- Exercise brief:
Copy the records below word for word. Stop after the line that contains "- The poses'".

────────────────

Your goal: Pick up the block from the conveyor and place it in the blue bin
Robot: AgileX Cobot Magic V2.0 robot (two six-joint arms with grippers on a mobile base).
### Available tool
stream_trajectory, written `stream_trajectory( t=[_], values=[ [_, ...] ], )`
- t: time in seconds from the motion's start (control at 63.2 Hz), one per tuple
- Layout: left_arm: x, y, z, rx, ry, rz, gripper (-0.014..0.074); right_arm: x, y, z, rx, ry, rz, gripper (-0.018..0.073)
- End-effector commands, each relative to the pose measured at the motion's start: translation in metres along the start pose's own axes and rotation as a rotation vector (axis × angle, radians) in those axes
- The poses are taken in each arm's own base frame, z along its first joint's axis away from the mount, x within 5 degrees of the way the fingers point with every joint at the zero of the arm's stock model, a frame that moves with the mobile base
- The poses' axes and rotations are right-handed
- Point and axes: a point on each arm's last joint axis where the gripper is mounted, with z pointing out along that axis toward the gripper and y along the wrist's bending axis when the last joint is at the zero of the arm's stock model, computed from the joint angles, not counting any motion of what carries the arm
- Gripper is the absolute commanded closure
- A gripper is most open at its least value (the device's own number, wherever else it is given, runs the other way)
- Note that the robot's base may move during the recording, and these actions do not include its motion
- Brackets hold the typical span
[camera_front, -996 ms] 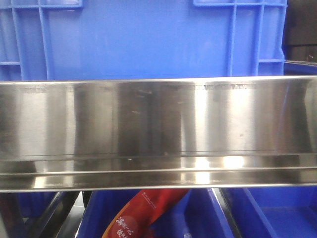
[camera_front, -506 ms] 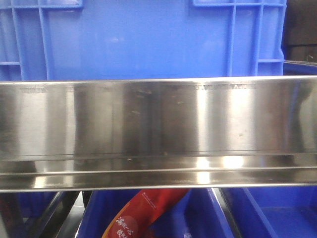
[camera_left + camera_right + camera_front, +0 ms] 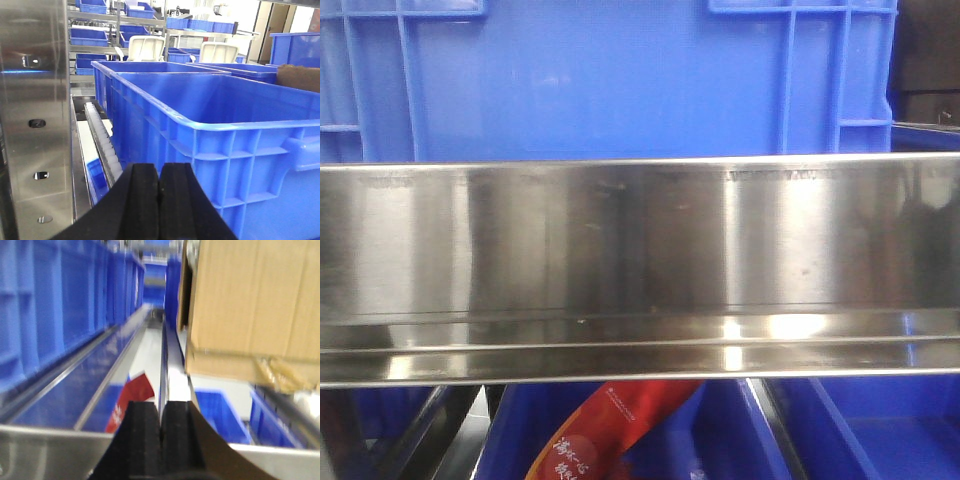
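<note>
A large blue bin of ribbed moulded plastic stands upright and open-topped, its thick rolled rim level and its inside walls smooth and bare as far as the left wrist view shows. In the front view the same blue plastic, with vertical ribs and a stepped rim, rises as a wall behind a polished steel rail. No block and no dark woven belt can be made out in any view.

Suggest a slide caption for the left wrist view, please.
Shut left gripper beside a large blue bin.
</note>
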Motion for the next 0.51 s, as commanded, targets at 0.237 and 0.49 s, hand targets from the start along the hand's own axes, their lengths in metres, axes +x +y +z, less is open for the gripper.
stream_trajectory(
  t=[0.237,0.49],
  values=[
    [-0.0017,0.0004,-0.0008,-0.005,-0.021,-0.010,0.0708,-0.0049,-0.0008,-0.0022,0.011,-0.073,-0.006,0.0721],
    [-0.0017,0.0004,-0.0008,-0.005,-0.021,-0.010,0.0708,-0.0051,-0.0008,-0.0022,0.010,-0.075,0.020,0.0721]
  ],
)
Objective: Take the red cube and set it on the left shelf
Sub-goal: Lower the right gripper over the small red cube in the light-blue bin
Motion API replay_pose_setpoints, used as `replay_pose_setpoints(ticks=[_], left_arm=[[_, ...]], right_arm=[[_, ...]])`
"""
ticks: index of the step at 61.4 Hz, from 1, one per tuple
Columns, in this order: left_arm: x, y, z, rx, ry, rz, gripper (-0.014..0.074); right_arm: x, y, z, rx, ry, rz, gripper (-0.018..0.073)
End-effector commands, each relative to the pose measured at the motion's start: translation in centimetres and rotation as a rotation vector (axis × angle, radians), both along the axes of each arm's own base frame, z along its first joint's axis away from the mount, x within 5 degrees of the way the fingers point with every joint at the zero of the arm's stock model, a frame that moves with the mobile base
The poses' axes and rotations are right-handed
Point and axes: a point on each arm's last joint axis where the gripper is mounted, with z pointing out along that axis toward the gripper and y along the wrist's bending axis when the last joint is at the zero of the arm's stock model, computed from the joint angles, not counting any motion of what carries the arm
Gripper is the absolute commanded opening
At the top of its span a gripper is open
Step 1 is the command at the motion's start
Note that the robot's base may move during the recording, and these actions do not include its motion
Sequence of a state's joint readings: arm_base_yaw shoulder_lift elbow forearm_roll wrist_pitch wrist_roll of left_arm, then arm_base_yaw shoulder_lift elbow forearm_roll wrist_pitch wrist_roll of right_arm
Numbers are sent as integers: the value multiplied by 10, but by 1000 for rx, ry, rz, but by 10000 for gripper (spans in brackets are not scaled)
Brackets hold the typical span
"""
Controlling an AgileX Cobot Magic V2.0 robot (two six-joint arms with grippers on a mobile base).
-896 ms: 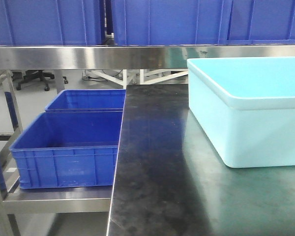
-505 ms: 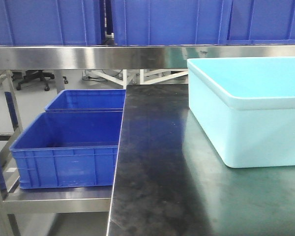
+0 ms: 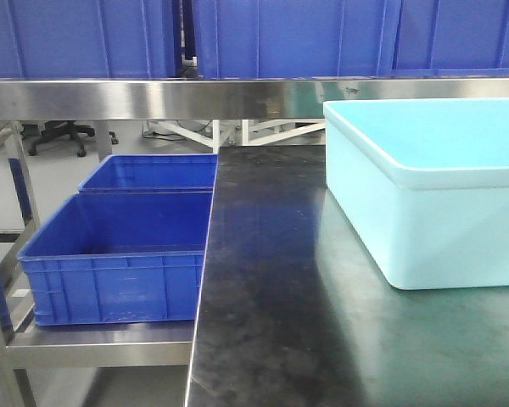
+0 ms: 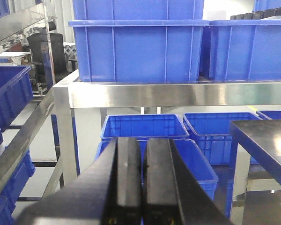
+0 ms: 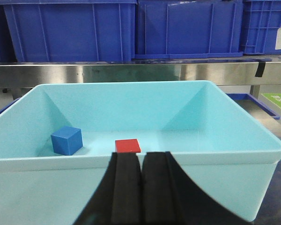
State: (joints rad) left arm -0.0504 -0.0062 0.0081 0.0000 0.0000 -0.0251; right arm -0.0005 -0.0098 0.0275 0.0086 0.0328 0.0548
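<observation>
The multi-tier stainless-steel shelving rack (image 3: 153,97) stands to my left, its posts cut off by the frame edges. Beside it runs the black-topped table (image 3: 263,297), which carries a light cyan rectangular plastic tub (image 3: 424,229). The front view does not show the tub's floor. Solid blue plastic crates (image 3: 110,284) sit on the rack's lower tier. My left end effector (image 4: 143,140) faces the rack, fingers pressed together with only a thin seam between them, gripping nothing. My right end effector (image 5: 141,157) is closed the same way, just outside the tub's near wall, and covers part of the rim. The small red cube (image 5: 127,146) lies on the tub floor, its lower edge hidden behind the rim. A blue cube (image 5: 66,140) sits apart from it.
</observation>
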Motion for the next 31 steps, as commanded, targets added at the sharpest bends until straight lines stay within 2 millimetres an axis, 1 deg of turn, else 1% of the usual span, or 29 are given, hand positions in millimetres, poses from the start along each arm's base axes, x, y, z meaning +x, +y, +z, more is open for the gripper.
replay_pose_setpoints(ticks=[1, 12, 22, 27, 31], left_arm=[[-1, 0, 0, -3, -73, -1, 102], [-1, 0, 0, -3, -73, -1, 102], [-1, 0, 0, -3, -73, -1, 102], [-1, 0, 0, -3, -73, -1, 102], [-1, 0, 0, -3, -73, -1, 102]], right_arm=[[-4, 0, 16, -9, -138, -5, 22], [-4, 0, 17, -9, -150, -5, 22], [-5, 0, 21, -8, -200, -6, 22], [-6, 0, 26, 15, -221, -1, 22], [-4, 0, 33, 36, -198, 3, 22]])
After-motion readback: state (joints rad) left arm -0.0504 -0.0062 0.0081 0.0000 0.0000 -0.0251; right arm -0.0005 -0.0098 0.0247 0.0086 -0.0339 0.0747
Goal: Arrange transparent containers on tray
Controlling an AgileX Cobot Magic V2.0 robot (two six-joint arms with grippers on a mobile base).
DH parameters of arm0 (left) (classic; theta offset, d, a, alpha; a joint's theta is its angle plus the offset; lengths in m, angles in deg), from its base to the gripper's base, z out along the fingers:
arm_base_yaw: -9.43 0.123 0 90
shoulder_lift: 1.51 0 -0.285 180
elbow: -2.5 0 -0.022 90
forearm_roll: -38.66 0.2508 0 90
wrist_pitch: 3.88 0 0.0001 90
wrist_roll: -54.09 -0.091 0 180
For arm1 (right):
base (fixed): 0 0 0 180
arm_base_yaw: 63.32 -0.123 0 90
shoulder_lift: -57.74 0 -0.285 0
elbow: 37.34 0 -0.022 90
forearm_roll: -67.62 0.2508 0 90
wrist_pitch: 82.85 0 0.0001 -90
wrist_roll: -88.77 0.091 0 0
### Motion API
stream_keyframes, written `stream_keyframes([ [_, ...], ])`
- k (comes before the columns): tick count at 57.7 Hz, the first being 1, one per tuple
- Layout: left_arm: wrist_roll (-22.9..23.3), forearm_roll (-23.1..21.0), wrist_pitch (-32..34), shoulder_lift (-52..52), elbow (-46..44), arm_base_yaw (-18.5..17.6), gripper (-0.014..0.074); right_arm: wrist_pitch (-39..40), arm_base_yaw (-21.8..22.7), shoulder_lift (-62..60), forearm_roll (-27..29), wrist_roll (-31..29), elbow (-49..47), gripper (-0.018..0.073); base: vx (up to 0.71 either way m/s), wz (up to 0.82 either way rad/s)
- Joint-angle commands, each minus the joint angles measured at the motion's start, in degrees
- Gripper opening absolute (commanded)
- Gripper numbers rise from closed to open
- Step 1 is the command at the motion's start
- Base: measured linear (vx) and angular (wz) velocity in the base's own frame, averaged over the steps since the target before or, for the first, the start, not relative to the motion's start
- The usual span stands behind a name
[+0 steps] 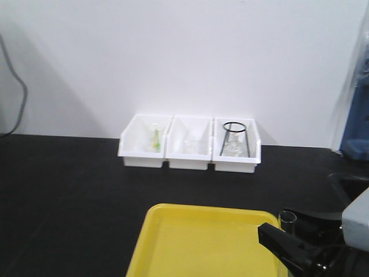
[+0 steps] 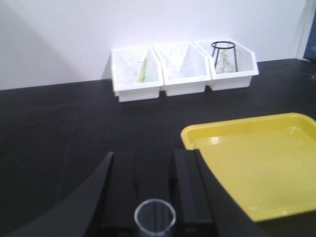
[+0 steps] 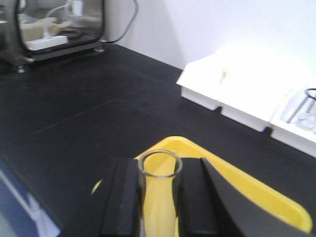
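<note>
- The right gripper (image 3: 159, 173) is clamping a glass tube (image 3: 157, 207) between its fingers, with the mouth pointing forward. It is hanging over one edge of the yellow tray (image 1: 173, 212).
- The left gripper (image 2: 154, 185) is squeezing a second tube (image 2: 154, 217) the same way. The tray is lying ahead and to its right, and bare desk (image 2: 59, 148) is lying under it.
- Letting go from here, the left gripper would be dropping its tube onto the desk and missing the tray.
- Smooth glass could be sliding in the grip, and a release from too high risks cracking it.
- A round tube on the flat tray floor could be rolling to the rim or into the other tube.
- With both arms aiming at one tray, they could be crowding each other.
- Far ahead of both grippers, the left bin (image 1: 144, 144) is holding clear glass with something green.
- The middle bin (image 1: 189, 147) is holding clear glassware too blurred to name.
- The right bin (image 1: 253, 151) is holding a black wire stand (image 1: 234, 138) over what is probably a flask.
</note>
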Motion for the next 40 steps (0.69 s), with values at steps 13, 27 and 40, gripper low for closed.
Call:
stream_keyframes([
  [13, 0.23, -0.29, 4.32, -0.20, -1.54, -0.34, -0.0006, 4.64, 0.19, -0.56, -0.31, -0.60, -1.76, -0.0013, 0.26, -0.42],
  [27, 0.23, -0.29, 4.32, -0.20, -1.54, -0.34, -0.0006, 4.69, 0.19, -0.56, -0.31, -0.60, -1.76, -0.0013, 0.20, -0.37],
  [40, 0.23, -0.29, 4.32, -0.20, -1.54, -0.34, -0.0006, 4.69, 0.19, -0.56, -0.31, -0.60, -1.76, -0.0013, 0.10, -0.14],
])
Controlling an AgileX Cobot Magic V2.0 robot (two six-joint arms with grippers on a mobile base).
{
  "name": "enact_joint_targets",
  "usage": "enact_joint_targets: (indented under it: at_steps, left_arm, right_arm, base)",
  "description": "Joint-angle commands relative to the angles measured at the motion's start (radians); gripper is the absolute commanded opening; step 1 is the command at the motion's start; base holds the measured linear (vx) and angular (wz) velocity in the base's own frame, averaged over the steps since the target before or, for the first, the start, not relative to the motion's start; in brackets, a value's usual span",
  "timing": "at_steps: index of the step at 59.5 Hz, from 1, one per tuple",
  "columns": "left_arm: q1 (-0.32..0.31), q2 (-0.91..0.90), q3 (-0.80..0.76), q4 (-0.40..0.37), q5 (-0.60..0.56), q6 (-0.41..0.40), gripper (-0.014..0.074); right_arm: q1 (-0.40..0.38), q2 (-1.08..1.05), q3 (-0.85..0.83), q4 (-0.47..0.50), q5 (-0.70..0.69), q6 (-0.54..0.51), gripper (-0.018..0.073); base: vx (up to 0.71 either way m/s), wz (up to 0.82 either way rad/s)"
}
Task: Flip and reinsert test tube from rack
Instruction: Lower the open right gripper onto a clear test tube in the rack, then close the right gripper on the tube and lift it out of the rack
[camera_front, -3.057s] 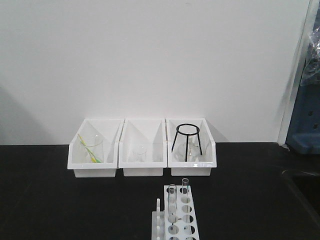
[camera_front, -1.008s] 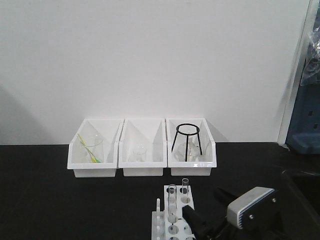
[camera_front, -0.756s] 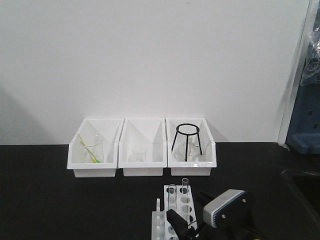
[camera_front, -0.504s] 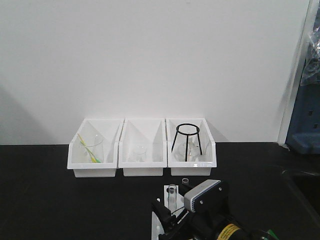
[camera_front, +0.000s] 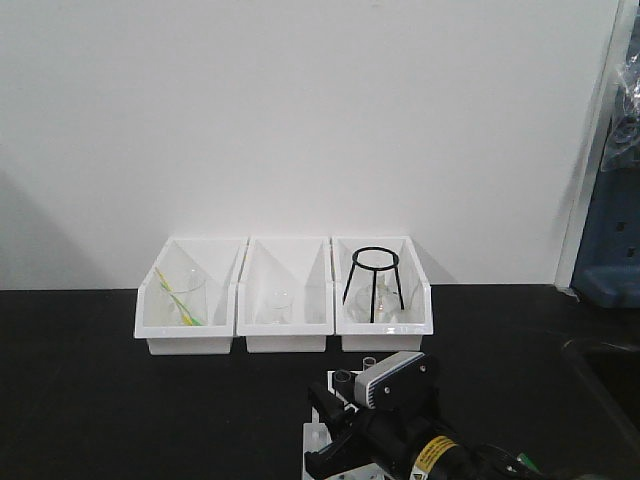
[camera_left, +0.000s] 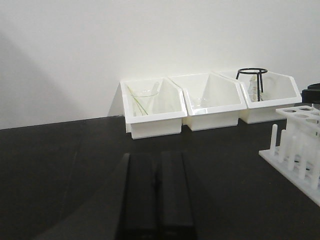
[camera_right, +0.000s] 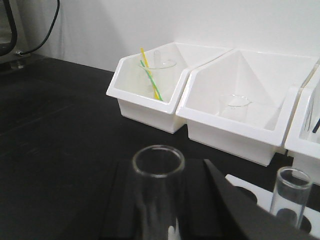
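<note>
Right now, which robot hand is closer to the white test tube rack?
The right. The right gripper is at the rack, around a test tube. The left gripper sits apart, rack off to its right.

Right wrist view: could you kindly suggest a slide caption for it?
Right hand brackets the test tube; a second tube stands in the rack beside it.

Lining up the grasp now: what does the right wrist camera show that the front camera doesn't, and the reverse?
Right wrist only: the open mouth of the test tube close up, the second tube beside it. Front only: the right arm covering most of the rack, and the black ring stand. Both: the beaker with coloured sticks and the small beaker.
</note>
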Motion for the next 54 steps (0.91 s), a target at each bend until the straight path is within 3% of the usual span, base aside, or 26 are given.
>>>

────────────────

- Finished exercise:
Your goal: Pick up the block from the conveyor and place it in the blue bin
Robot: AgileX Cobot Magic V2.0 robot (two six-joint arms with grippers on a mobile base).
### Available tool
stream_trajectory, written `stream_trajectory( t=[_], values=[ [_, ...] ], )`
- t: time in seconds from the motion's start (control at 63.2 Hz), one per tuple
- Layout: left_arm: x, y, z, rx, ry, rz, gripper (-0.014..0.074); right_arm: x, y, z, rx, ry, rz, gripper (-0.018..0.073)
- End-effector commands, each relative to the pose measured at the motion's start: translation in metres along the start pose's own axes and rotation as a rotation vector (axis × angle, radians) in those axes
- The poses are taken in each arm's own base frame, z along its first joint's axis away from the mount, x within 5 degrees of the way the fingers point with every joint at the zero of the arm's stock model, a frame that moves with the mobile base
- The poses' axes and rotations are right-handed

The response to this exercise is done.